Exercise aim: All lines with the word "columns" in the material below are required.

Dataset extract:
>>

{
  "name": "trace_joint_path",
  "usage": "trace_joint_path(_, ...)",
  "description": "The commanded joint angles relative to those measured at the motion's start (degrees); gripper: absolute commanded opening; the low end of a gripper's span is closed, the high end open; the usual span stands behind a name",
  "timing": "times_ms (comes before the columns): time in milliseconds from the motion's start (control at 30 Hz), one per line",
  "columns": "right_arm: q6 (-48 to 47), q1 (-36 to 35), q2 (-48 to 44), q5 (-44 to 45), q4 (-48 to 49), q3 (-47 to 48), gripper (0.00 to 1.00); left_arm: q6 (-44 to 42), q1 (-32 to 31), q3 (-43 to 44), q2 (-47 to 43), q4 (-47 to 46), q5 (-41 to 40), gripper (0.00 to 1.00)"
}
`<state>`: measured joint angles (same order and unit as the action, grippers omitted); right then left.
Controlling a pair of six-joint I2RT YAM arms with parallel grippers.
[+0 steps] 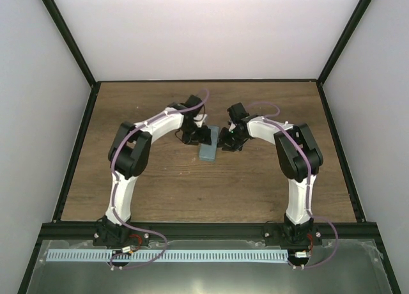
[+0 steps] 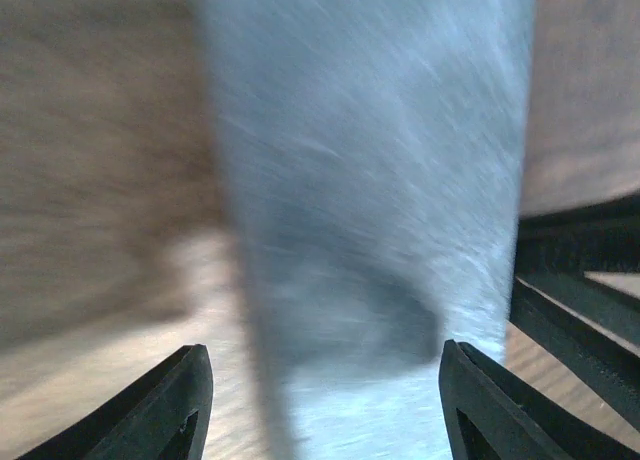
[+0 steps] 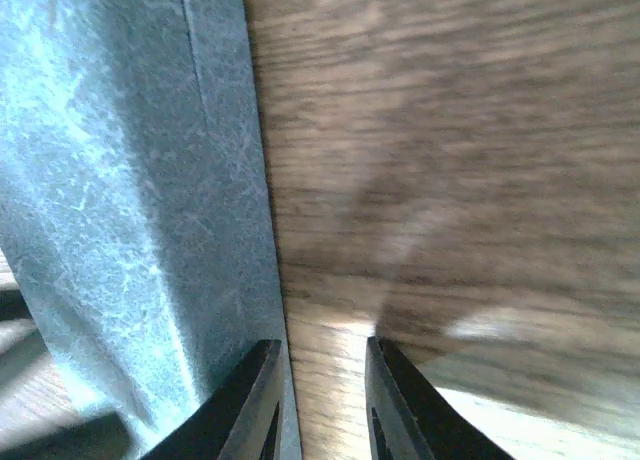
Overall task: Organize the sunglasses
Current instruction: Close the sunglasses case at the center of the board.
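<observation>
The grey-blue case (image 1: 209,147) lies shut on the wood table, between my two grippers. The sunglasses are out of view in every frame. My left gripper (image 1: 195,136) is at the case's left far end. In the left wrist view the case (image 2: 370,180) fills the middle, and the left gripper (image 2: 320,355) is open wide over it, gripping nothing. My right gripper (image 1: 226,140) is at the case's right side. In the right wrist view the right gripper (image 3: 322,342) is open only a narrow gap with bare wood between, its left finger (image 3: 250,400) against the edge of the case (image 3: 120,200).
The wood table (image 1: 160,185) is walled by white panels with black frame posts. A dark part of the right arm (image 2: 580,300) shows at the right of the left wrist view, close to the case.
</observation>
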<state>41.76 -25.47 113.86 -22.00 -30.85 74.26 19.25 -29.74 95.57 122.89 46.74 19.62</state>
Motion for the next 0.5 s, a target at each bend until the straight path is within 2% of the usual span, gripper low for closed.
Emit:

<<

Output for this task:
  "timing": "times_ms (comes before the columns): time in milliseconds from the motion's start (control at 30 Hz), one per line",
  "columns": "right_arm: q6 (-48 to 47), q1 (-36 to 35), q2 (-48 to 44), q5 (-44 to 45), q4 (-48 to 49), q3 (-47 to 48), gripper (0.00 to 1.00); left_arm: q6 (-44 to 42), q1 (-32 to 31), q3 (-43 to 44), q2 (-47 to 43), q4 (-47 to 46), q5 (-41 to 40), gripper (0.00 to 1.00)"

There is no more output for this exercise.